Il primo motivo di ricorso va pertanto accolto (rimanendo assorbito il secondo motivo in ordine alla regolamentazione delle spese dei precedenti gradi) e va cassata la sentenza impugnata, con rinvio della causa ad altra sezione della Corte d’appello di Trieste, che deciderà uniformandosi al seguente principio:

“L’uso della cosa comune da parte di ciascun condomino è soggetto, ai sensi dell’art. 1102 c.c., al duplice divieto di alterarne la normale ed originaria destinazione (per il cui mutamento è necessaria l’unanimità dei consensi dei partecipanti) e di impedire agli altri condomini di fare parimenti uso della cosa stessa secondo il loro diritto, configurando, pertanto, un abuso la condotta del condomino consistente nella stabile e pressochè integrale occupazione di un “volume tecnico” dell’edificio condominiale, mediante il collocamento di attrezzature ed impianti fissi funzionale al miglior godimento della sua proprietà individuale”.

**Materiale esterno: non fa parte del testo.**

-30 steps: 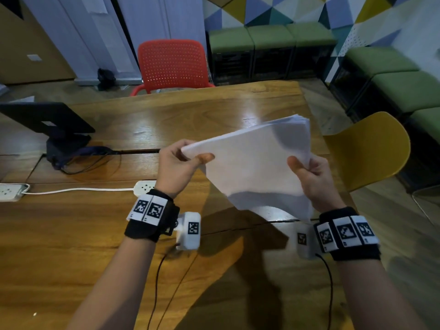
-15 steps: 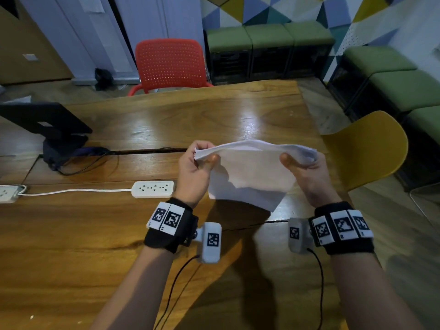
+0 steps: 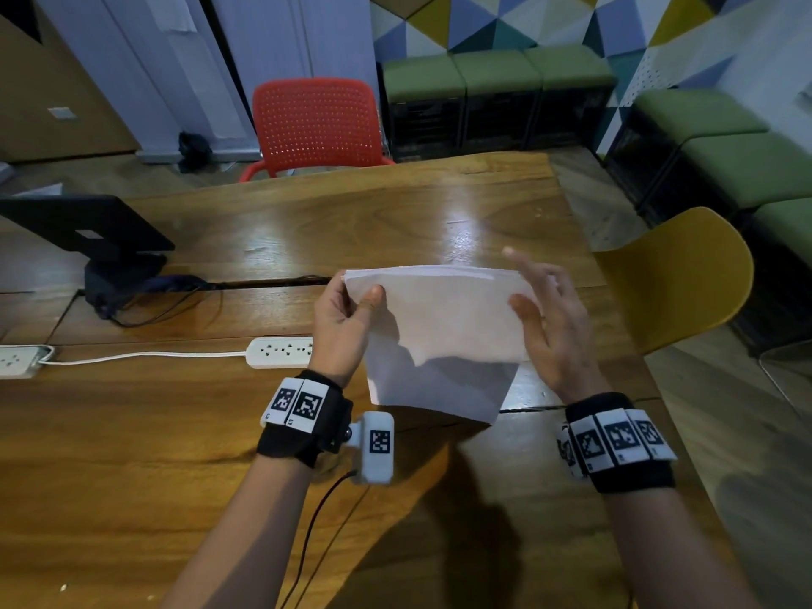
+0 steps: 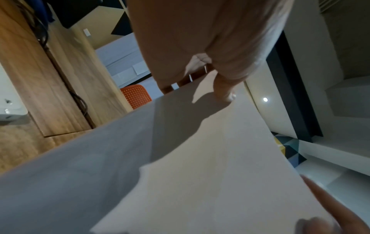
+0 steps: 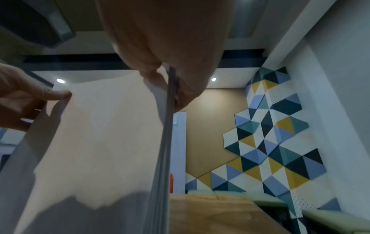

Il giudice del rinvio provvederà anche alla pronuncia sulle spese del giudizio di cassazione.

PQM

P.Q.M.La Corte accoglie il primo motivo di ricorso, dichiara assorbito il secondo motivo, cassa la sentenza impugnata e rinvia la causa ad altra sezione della Corte d’appello di Trieste, anche per la pronuncia sulle spese del giudizio di cassazione.

Così deciso in Roma, nella Camera di Consiglio della Sezione Sesta – 2 Civile della Corte Suprema di Cassazione, il 12 maggio 2017.